> **Task prompt**
From the entries below, copy every line that holds the word "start".

+-------+

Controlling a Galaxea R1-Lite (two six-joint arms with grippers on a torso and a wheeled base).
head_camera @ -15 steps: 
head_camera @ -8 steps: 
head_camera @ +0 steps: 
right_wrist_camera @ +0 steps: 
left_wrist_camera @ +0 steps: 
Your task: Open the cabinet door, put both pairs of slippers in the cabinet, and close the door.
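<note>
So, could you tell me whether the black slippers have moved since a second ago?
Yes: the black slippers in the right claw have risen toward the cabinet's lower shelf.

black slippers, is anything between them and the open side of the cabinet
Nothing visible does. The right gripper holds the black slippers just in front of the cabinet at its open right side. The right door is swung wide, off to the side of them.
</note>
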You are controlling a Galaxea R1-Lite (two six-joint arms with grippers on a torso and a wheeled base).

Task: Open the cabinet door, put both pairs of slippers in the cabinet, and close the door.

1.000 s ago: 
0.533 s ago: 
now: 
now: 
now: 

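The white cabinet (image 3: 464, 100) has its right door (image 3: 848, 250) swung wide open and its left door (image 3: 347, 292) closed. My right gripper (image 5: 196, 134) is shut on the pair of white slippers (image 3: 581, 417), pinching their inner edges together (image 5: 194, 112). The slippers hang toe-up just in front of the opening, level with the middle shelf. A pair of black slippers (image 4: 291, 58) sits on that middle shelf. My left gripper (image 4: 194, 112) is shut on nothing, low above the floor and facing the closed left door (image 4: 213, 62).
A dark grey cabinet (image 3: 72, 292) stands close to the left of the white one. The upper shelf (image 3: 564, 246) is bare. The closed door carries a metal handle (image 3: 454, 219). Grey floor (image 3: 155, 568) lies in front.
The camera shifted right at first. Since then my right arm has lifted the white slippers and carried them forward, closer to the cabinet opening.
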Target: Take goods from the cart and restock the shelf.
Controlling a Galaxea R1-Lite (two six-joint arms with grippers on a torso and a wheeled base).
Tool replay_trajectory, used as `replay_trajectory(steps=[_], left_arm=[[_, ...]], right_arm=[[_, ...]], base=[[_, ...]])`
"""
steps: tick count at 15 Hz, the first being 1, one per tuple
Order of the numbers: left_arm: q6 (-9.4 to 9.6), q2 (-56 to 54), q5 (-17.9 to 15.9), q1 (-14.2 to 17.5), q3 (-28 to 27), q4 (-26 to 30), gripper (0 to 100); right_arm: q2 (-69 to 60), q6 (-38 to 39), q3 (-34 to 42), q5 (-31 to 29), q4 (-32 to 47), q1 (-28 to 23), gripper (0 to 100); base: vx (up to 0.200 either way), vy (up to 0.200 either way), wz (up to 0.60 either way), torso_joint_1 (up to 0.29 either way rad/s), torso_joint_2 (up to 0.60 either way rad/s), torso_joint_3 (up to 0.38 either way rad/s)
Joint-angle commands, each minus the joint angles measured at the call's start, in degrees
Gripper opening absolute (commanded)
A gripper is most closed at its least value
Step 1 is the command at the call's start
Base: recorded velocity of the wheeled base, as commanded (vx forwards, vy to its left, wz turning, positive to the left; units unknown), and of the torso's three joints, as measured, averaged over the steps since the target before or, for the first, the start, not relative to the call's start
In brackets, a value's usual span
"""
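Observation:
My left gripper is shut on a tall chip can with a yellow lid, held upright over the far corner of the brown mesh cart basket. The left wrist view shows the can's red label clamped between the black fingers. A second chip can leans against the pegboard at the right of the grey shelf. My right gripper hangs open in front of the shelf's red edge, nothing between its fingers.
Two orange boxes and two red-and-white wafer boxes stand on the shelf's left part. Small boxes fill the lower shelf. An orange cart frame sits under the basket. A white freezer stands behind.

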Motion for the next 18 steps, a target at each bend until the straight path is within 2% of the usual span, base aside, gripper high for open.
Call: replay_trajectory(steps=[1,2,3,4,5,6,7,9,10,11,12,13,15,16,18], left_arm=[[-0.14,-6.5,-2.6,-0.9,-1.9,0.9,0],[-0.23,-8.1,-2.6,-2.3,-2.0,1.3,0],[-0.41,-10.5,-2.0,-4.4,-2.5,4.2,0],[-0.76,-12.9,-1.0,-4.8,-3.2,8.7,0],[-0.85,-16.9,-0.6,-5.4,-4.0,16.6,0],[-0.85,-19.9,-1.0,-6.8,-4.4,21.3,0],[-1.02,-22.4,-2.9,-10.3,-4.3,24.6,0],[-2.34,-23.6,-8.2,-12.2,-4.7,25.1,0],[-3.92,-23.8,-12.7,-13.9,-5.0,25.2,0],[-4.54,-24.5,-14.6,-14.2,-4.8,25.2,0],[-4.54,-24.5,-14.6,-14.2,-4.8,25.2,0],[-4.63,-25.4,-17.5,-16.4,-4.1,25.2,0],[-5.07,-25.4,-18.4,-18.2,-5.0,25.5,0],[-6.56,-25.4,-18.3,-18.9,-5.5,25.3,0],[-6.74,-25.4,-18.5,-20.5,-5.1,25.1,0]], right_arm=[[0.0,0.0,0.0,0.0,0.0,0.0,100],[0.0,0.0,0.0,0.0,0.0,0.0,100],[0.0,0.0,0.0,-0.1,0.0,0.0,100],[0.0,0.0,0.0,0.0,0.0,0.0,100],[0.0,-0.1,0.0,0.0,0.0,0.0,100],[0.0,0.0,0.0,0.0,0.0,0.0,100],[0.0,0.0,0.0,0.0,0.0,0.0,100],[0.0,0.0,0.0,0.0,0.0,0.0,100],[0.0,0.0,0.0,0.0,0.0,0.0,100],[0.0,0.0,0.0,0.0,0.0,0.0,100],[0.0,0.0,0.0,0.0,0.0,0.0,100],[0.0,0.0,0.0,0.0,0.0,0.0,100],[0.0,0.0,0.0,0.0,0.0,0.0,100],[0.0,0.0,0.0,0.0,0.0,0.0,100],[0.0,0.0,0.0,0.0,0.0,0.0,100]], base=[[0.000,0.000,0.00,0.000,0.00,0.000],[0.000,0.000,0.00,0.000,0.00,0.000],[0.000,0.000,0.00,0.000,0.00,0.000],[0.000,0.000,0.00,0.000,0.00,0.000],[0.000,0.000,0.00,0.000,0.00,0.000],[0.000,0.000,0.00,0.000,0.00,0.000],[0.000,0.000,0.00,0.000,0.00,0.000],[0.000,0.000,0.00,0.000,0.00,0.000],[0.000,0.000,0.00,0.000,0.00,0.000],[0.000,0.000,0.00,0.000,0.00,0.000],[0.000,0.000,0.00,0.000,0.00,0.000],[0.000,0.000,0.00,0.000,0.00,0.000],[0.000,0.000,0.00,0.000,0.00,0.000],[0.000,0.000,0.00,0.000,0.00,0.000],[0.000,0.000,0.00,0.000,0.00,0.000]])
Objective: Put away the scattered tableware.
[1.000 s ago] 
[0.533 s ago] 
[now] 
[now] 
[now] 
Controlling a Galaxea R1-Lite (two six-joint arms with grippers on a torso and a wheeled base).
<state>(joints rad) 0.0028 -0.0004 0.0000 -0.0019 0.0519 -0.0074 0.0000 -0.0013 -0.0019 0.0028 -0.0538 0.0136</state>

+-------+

> **Written solution**
Joint-angle commands, each minus the joint angles measured at the call's start, in degrees
Step 1 is the command at the call's start
Base: recorded velocity of the wheeled base, as commanded (vx forwards, vy to its left, wz turning, positive to the left; units unknown), and of the torso's three joints, as measured, averaged over the steps since the target before or, for the first, the start, not relative to the call's start

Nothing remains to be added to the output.